6. JEFF VAN DREW AND SOUTHEASTERN NEW JERSEY.

In this area, which is partly represented by Congressman Jeff Van Drew, Republican turnout was 47% higher versus 27% higher for the Democrats. The respectable Democratic turnout here, versus other Jersey shore regions, may be due to Van Drew being the only Congressman nationally to switch parties due to the Trump impeachment. Because of what Van Drew did, politics is more visible, more front and center, for voters of both parties in all of New Jersey, but especially in this region.

Elected Democrats are doing little to stop all of the rioting, looting, flag burnings and statue topplings. This agitates the silent majority of voters, and these days that includes people of all races and backgrounds. Past election records can’t be used to predict the 2020 Presidential contest in New Jersey and elsewhere.

There is also a national trend for working class Whites to vote Republican, even if they are registered Democrats or Independents. Many working-class Whites who are still registered as Democrats are just not motivated to vote for these Democratic candidates who are bashing American history, and who sit silent while their Far-Left Party activists condemn capitalism and all the “deplorables”. These deplorables look like them, but vote Republican. That Leftist political game is slowly shifting the working class White population to the Republican side. And plenty of working class minorities are following not far behind.

After four and a half years of Trump Derangement Syndrome, working class people are trending Republican in northwestern New Jersey, across the entire southernmost tier of New Jersey, and in select northern areas, including Bayonne, southwestern Bergen County, Sayreville, and the Raritan Bayshore of Monmouth County.

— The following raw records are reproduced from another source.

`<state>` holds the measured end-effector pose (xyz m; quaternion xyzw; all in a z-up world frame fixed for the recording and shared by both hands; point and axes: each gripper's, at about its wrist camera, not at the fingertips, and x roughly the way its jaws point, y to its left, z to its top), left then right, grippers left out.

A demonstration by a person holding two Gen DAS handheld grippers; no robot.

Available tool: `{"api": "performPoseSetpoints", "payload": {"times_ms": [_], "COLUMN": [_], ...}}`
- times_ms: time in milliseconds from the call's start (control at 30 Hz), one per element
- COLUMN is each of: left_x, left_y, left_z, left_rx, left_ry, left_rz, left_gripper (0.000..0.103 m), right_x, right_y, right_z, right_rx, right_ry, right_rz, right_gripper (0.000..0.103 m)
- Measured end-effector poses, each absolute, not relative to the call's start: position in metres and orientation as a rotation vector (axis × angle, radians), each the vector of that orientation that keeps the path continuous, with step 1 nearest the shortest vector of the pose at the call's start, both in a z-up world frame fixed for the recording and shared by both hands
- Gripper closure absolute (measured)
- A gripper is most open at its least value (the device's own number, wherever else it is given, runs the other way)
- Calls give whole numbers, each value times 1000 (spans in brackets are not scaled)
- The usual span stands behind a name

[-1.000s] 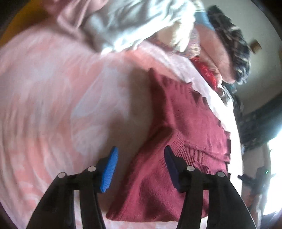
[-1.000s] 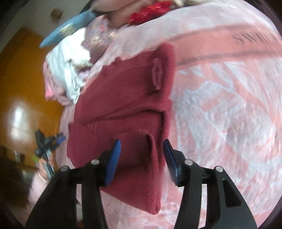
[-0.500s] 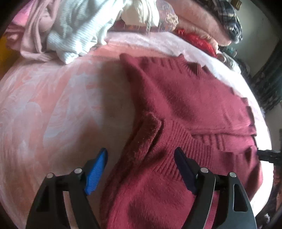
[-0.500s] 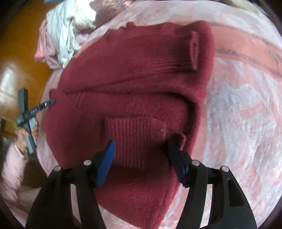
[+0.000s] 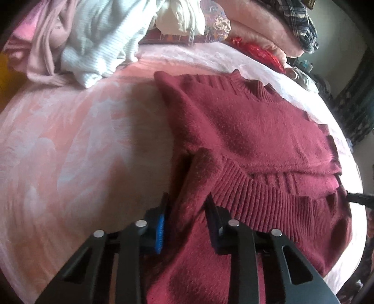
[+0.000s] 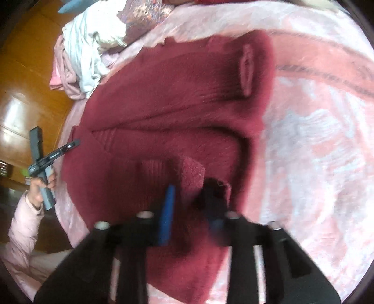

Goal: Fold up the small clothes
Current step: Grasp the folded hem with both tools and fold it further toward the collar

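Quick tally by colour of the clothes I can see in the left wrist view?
Dark red sweater: 1
Pale blue knit: 1
Pink garment: 1
Cream-white cloth: 1
Plaid piece: 1
Total: 5, though the heap may hide more.

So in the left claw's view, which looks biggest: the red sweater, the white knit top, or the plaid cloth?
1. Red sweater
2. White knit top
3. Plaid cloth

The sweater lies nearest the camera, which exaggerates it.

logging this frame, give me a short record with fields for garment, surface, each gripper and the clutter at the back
garment: maroon sweater, lying partly folded
surface: pink patterned blanket
left gripper: jaws just closed, pinching a raised fold at the sweater's edge
right gripper: jaws around another raised fold, grip unclear through blur
clutter: pile of clothes behind the sweater
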<state>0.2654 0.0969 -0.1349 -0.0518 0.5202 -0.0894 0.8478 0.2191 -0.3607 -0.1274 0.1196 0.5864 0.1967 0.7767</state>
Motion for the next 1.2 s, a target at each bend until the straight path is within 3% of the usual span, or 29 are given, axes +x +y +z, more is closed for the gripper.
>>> {"api": "performPoseSetpoints", "payload": {"times_ms": [133,267,367,400,433,500,533,567,833,933,1200], "left_x": [262,265,267,266,266,265,264,262,232,222,211], "left_y": [91,79,64,61,60,60,61,65,86,88,92], "left_z": [-132,-135,-140,-143,-145,-146,-144,-141,-108,-101,-94], "left_rx": [-51,-16,50,63,67,67,66,61,-30,-36,-85], "left_ry": [1088,1089,1086,1083,1082,1080,1074,1061,930,908,879], "left_rz": [-196,-203,-194,-187,-183,-166,-160,-147,-174,-170,-200], "left_gripper": [70,47,44,45,53,65,75,84,87,93,93], "right_x": [220,222,220,219,218,218,219,219,189,185,187], "right_y": [-361,-344,-331,-326,-323,-329,-337,-341,-366,-367,-351], "right_z": [-128,-139,-142,-144,-144,-139,-135,-132,-94,-92,-88], "right_rx": [215,145,64,20,-12,14,68,95,173,170,189], "right_ry": [1271,1299,1292,1288,1282,1267,1264,1260,1137,1134,1118], "right_rz": [390,377,376,359,340,343,346,348,401,409,425], "right_gripper": [32,29,38,52,66,87,92,93,98,98,98]}}
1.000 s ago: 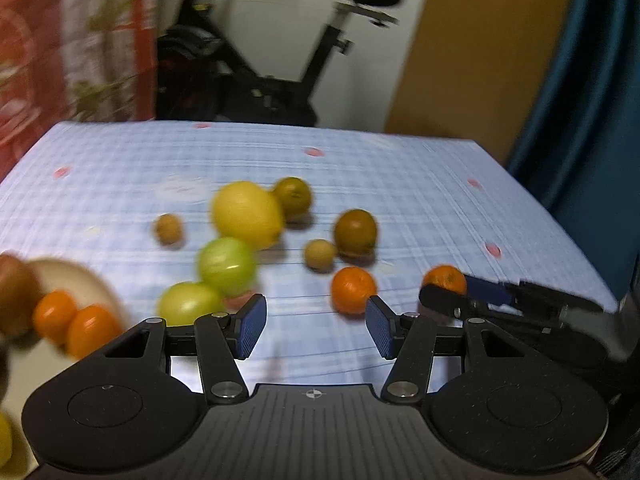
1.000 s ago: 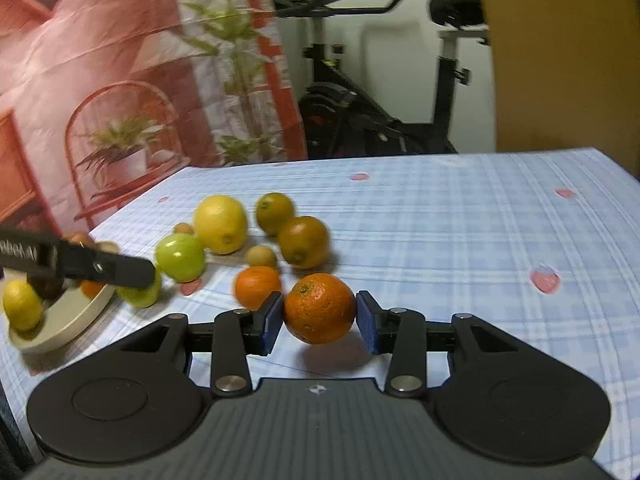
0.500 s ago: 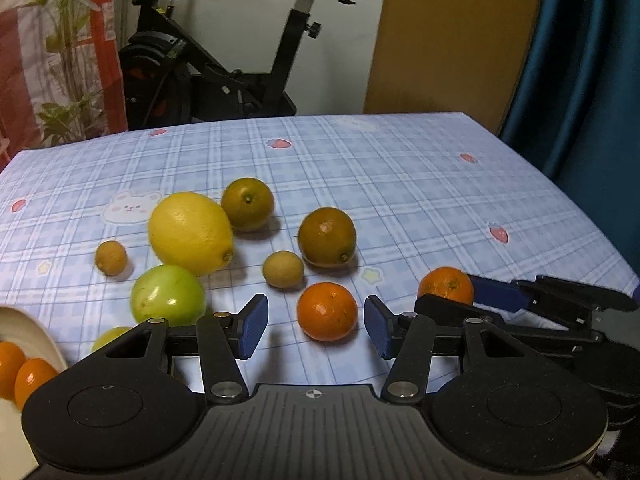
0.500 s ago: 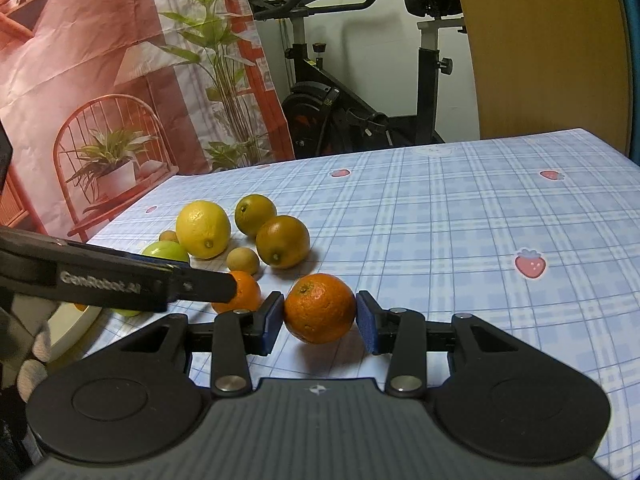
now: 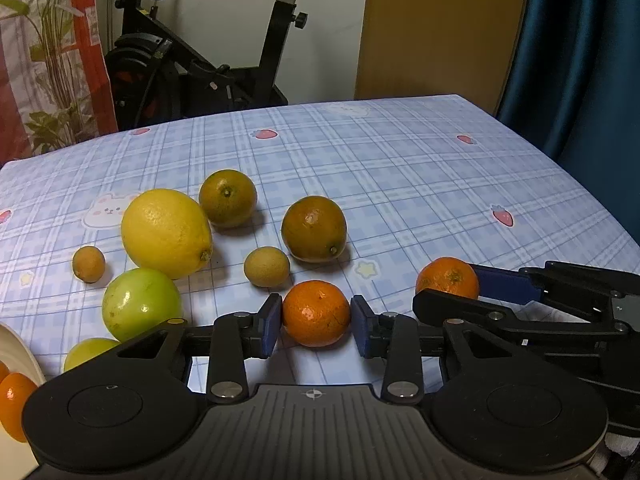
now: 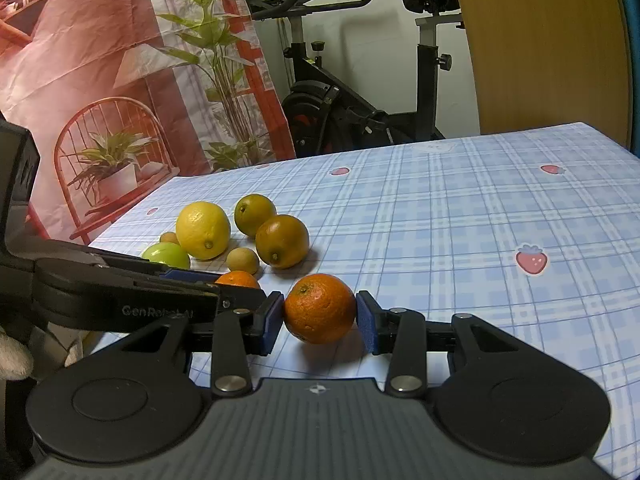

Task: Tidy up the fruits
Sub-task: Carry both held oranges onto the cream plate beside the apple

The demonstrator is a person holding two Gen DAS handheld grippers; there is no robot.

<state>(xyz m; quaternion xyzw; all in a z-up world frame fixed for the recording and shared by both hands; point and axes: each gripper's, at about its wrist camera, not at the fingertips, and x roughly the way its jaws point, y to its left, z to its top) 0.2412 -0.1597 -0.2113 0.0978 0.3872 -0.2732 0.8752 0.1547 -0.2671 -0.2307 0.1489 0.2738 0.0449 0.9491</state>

The following article analyzes the 2012 and 2016 Elections in New Jersey
https://gregorynaigles.com/2017/01/21/what-on-earth-happened-in-2016-part-5-new-jersey-presidential-election-and-demographic-analysis/ The second map comparing Romney voters to Trump voters by municipality is very telling, hence the article title “What on Earth happened”. The old paradigm of wealthy educated people being the Republican brand is breaking down and being replaced by a new paradigm in which elitist and college-educated people are Democrats, and the common people of all backgrounds vote for Trump.

This is part of the reason why Black and Latino support for Trump is far higher than for any other Republican Presidential contender in generations. Minority enthusiasm for the toxic masculinity displayed in the hit movie Black Panther presages their acceptance of what some say is Donald Trump’s toxic masculinity. The leftist message that masculinity is toxic and bad for society is losing appeal, especially among men. The same movie also showed a technologically advanced society acting tribal and choosing its political leaders through violent conflict. That’s quite concerning. Does it also presage the future? Life does imitate art. There can be another whole discussion about that.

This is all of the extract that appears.